Having established the fact that there is no extraterrestrial life on Mars or Venus, the author now turns his attention to one of humanity’s most pressing questions: the existence of aliens. Maybe it’s because we’re a little bit scared. Maybe it’s because we’re fascinated by the idea of little green men in spaceships. But no matter what our reason is, one thing is for certain: human beings are obsessed with the possibility of discovering extraterrestrial life. And that’s why Sagan devotes this chapter to applying scientific reason to this question. So, if there is life on other planets, what would these other life forms look like? How would they reach us?
Although Sagan can’t answer either of those things for sure, he posits that we can know one thing: “aliens” would definitely look very different from human beings. They might not be green and they probably wouldn’t sprout antennae or tentacles like their most common depictions in the movies, but they would look different because their climate, evolution, and biology is not only not human, it would also be dictated by a different set of planetary laws. For example, Earth has generated such varied life forms as the centipede, the single-cell amoeba, and the basking shark. Each of these creatures are radically different from one another and they evolved in very different climates. The only thing they have in common is that planet Earth provided them all with the necessary evolutionary conditions to develop and grow.
Therefore, the same would be true of life forms on another planet, who would evolve according to the laws of their own unique environment. And even though they might be alive, the author speculates that these other life forms wouldn’t necessarily be humanoid in nature. They might be more similar to plants or stars and thus unlikely to make contact with us through traditional human communication channels. But if humanoid lifeforms did exist and attempt to make contact, Sagan remarks that it probably wouldn’t be through the dramatic spaceship crash-landing depicted in the movies. Instead, if we were going to communicate with extraterrestrial beings, it would likely be through radio. That’s because this form of communication would likely be accessible to any developed civilization and because radio waves can be used to communicate across very long distances, it’s something we, as humans, would easily pick up on.
So, what would they say?
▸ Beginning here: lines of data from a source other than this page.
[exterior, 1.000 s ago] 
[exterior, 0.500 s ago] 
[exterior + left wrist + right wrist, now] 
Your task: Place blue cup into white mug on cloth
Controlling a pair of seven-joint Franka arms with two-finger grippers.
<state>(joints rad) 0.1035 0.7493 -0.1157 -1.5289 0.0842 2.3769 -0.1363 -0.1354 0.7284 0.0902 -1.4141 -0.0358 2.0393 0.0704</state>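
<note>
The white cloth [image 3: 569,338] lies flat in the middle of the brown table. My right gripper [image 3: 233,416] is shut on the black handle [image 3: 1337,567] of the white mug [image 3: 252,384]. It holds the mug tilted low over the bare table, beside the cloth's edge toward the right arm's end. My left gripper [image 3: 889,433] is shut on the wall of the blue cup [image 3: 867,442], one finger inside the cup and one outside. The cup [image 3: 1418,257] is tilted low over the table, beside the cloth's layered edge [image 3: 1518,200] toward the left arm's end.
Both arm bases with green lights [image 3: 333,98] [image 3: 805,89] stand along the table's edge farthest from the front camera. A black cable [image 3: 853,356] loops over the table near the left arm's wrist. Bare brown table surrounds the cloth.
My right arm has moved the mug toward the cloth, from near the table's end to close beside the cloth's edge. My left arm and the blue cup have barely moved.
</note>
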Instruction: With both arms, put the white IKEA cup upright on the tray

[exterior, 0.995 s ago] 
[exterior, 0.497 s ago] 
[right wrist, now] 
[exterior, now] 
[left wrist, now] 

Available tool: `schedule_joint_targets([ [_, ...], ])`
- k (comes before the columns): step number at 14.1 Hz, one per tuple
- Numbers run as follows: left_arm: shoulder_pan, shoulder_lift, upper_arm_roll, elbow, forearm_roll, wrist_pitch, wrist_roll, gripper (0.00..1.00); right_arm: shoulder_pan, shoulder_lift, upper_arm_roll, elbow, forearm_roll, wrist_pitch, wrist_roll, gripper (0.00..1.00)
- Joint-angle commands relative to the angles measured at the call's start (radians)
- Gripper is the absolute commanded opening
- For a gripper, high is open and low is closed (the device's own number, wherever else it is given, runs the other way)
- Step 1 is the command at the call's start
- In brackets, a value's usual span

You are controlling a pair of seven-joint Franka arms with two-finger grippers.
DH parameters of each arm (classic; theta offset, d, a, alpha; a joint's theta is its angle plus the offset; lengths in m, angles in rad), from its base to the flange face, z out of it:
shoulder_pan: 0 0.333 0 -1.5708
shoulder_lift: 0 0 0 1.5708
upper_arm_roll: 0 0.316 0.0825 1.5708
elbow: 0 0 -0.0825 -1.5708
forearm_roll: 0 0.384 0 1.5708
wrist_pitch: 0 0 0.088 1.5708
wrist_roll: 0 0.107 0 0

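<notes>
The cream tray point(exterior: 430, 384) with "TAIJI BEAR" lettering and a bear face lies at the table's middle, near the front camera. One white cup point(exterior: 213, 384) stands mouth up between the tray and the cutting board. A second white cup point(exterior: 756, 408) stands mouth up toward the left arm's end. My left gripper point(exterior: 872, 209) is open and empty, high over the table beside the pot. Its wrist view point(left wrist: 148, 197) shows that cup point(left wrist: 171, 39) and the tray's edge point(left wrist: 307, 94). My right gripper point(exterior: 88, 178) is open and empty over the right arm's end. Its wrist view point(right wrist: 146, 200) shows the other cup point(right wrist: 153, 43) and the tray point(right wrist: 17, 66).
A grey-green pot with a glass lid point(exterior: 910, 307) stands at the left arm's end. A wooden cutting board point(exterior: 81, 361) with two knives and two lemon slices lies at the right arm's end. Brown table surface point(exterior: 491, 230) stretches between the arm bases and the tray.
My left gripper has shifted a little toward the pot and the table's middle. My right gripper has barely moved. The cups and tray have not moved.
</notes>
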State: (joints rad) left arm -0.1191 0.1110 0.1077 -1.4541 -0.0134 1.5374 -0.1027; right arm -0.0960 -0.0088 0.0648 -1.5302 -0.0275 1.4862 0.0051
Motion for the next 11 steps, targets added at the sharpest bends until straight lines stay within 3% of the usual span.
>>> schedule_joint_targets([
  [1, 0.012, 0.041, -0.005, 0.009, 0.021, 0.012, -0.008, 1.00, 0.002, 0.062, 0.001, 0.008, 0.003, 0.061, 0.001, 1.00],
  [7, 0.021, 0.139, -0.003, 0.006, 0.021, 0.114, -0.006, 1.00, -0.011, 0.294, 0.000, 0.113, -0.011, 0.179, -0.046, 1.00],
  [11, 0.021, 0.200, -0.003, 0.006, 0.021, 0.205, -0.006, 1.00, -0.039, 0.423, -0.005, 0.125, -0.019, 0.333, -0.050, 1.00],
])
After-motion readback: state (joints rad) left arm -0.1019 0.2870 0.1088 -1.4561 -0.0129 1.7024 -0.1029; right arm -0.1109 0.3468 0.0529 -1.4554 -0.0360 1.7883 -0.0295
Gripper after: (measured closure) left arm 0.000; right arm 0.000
Again, it’s impossible to know for sure, but it’s unlikely to be the type of direct or hostile threats we see in alien invasion films. The author posits that a message composed of prime numbers would be more likely because we could quickly and easily work out that this is a message rather than a blip of the radio waves. Does that mean aliens communicate through numbers? Does that mean we share anumerical system with other lifeforms? Sadly, these questions are also impossible to answer right now, but they’re definitely intriguing to consider!
Chapter 5: Final Summary
As human beings, it’s easy to get lost in our own heads and overestimate our own importance. We often assume that our problems are of utmost significance or that we are the center of our own universe. But if we pause for only a moment to consider the magnitude of the Cosmos, any sense of our own importance fades away. As we grapple with the vastness of a seemingly endless entity and ponder the billions of galaxies it contains, our own problems pale in comparison and we are invited to explore the mysteries of the universe.
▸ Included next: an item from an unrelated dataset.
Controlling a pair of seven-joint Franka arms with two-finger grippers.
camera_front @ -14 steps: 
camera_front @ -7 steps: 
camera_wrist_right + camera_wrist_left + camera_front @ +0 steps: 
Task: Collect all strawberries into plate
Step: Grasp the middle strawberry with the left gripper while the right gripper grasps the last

Carl Sagan writes to make these mysteries accessible by exploring such questions as the Earth’s relationship to the Cosmos — it is, in fact, only one of a billion galaxies — and the possibility of extraterrestrial life. We can also use his study of the universe to chart a connection to our primitive ancestors by learning how early man used the stars to navigate life. And by comparing the early advancements in astronomy and physics, we realize that modern science isn’t quite so modern after all. In fact, some of our foundational principles were developed in the early 1600s! This proves that time and space places no limits on the possibilities that can be achieved by an inquiring human mind.